Building the Spaceship Enterprise for Real

A systems engineer for a Fortune 500 technology company who calls himself "BTE Dan" has a rather modest dream. He would like to build the space ship Enterprise within the next 20 years, according to the Build the Enterprise website.

Dan's Enterprise will not be the star ship that conveyed Captain Kirk, Mr. Spock, and company to those strange new worlds on Star Trek. Warp drive and anti matter reactor technology has not been quite developed enough to enable that. This version of the Enterprise would be able to fly to Mars in 90 days. It would contain three nuclear powered ion engines and a "gravity wheel" that would provide a facsimile of Earth gravity for interplanetary voyages.

Dan's interplanetary Enterprise would be .6 of a mile from stem to stern. It would look almost exactly like the iconic star ship, with a cylindrical main hull, two nacelles astern, and a saucer section. The nuclear powered ion engines would be in the main hull and the nacelles. The saucer section would contain the "gravity wheel" where the crew would reside during interplanetary voyages. The interplanetary version of the Enterprise would carry a "universal lander" that would touch down on celestial bodies such as the moon and Mars.

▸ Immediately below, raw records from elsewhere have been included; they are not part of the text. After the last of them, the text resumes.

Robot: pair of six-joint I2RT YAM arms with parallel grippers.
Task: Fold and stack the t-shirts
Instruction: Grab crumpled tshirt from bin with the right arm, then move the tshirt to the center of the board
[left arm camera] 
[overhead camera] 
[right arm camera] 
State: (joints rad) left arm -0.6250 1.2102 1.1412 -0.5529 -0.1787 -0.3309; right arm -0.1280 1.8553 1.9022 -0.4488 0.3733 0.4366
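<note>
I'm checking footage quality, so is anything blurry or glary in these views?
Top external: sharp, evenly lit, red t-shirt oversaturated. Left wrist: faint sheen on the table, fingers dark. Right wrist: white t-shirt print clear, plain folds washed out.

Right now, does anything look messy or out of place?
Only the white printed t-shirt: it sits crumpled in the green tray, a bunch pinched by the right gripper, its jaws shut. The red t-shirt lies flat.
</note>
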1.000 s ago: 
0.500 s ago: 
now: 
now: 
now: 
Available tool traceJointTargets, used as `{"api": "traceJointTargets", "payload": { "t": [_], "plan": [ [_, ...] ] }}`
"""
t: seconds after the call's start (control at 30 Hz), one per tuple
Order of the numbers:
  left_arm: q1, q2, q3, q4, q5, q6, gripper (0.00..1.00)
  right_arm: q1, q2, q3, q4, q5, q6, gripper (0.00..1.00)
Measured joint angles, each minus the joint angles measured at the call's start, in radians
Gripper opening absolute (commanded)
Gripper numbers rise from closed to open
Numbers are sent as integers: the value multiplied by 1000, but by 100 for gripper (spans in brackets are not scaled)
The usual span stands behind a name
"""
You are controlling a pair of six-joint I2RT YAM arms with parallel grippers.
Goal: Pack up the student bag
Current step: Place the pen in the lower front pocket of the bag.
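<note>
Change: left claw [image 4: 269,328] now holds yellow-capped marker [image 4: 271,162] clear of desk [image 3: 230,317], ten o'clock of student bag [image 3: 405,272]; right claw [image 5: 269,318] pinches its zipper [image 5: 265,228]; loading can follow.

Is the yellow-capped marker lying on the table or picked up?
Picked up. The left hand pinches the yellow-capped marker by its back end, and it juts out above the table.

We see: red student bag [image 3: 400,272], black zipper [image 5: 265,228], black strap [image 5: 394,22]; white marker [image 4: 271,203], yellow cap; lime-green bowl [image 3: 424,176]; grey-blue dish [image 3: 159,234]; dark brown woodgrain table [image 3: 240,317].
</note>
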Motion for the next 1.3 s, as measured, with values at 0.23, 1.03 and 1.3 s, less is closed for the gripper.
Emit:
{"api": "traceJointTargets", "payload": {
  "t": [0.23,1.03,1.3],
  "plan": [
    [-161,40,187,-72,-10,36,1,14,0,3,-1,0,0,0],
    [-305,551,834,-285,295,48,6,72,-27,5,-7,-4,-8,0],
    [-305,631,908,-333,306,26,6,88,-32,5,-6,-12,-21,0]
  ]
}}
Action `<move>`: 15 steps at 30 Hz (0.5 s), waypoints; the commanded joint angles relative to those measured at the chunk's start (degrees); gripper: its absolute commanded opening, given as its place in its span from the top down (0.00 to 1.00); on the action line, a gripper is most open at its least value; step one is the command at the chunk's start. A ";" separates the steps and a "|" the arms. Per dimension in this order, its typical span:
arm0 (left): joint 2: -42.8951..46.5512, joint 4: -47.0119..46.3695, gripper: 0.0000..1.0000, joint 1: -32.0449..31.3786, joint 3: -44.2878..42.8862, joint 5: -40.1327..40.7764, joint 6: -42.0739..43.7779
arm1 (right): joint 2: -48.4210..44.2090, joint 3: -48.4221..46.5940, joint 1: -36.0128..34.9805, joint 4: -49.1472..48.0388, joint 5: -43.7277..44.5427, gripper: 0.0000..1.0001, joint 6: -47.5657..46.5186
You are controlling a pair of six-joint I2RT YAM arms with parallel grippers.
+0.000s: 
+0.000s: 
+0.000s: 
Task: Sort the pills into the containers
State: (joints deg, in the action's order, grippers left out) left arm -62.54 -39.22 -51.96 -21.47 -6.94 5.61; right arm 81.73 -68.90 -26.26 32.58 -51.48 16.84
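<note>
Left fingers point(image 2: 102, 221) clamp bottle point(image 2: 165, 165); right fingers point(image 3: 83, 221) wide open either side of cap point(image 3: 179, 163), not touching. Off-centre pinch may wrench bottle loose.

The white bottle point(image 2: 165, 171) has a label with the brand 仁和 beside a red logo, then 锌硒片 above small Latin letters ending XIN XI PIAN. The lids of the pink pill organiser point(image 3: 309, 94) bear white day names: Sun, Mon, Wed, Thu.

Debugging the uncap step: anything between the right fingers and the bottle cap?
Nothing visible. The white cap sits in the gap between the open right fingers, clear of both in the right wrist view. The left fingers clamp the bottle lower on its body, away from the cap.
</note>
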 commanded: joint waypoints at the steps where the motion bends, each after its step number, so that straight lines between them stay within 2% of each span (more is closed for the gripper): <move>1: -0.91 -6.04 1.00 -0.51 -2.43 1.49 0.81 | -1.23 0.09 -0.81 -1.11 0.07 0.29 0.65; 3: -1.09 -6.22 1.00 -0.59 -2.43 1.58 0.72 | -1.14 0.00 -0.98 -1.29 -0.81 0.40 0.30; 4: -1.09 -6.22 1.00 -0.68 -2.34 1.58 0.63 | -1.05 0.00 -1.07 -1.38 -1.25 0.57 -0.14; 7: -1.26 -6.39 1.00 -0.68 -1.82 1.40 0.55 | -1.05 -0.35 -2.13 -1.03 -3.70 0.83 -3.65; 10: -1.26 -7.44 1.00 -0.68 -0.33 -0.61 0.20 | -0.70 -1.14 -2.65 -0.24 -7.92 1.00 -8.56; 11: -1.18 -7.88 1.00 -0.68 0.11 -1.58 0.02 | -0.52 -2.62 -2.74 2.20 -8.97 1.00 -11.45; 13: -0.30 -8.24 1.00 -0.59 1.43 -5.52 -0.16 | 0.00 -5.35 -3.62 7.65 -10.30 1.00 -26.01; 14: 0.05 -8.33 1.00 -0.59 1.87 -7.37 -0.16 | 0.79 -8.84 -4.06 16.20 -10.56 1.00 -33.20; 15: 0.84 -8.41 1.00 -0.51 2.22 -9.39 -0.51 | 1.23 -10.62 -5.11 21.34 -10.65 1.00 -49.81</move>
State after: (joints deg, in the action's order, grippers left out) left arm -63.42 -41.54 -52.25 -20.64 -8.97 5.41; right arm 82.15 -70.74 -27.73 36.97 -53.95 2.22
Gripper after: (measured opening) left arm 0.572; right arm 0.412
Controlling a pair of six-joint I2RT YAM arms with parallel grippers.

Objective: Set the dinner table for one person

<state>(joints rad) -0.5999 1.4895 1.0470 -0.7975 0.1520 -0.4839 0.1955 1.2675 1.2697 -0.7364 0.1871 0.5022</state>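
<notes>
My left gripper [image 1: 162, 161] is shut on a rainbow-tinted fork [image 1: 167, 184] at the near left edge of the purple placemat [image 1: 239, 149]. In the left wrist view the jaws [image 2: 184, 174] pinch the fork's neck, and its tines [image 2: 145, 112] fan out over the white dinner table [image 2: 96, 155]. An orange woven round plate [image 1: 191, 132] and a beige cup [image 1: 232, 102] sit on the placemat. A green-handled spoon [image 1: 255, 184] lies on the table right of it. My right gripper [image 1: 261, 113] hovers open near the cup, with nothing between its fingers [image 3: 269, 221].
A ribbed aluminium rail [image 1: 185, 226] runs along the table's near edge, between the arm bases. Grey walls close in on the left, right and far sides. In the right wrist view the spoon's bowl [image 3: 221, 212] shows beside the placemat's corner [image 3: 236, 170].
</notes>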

Several questions come to mind, including that of cost, infrastructure, and whether a replica of the USS Enterprise is an optimal design for a first generation interplanetary spaceship. However, imagining a spaceship that looks like the Enterprise, which Dan proposes to actually build, is a first rate marketing ploy. Ever since the original Star Trek series, the vision of a ship filled with humans and aliens exploring space and having adventures has been more real to many people than the actual space missions that have not yet gone beyond the moon. Dan is trying to tie the fictional TV and movie vision to voyages back to the moon and beyond which he thinks can really happen in a couple of decades.

The idea of a spaceship dedicated to flying about the inner solar system on multiple missions is not a new one. A group of NASA engineers developed a concept called Nautilus X, one version of which would be an interplanetary spacecraft capable of going to Mars, albeit on a more modest scale than Dan's Enterprise.

At the very least, Dan's Enterprise is an interesting and creative contribution to the discussion over the burning question, what next in space?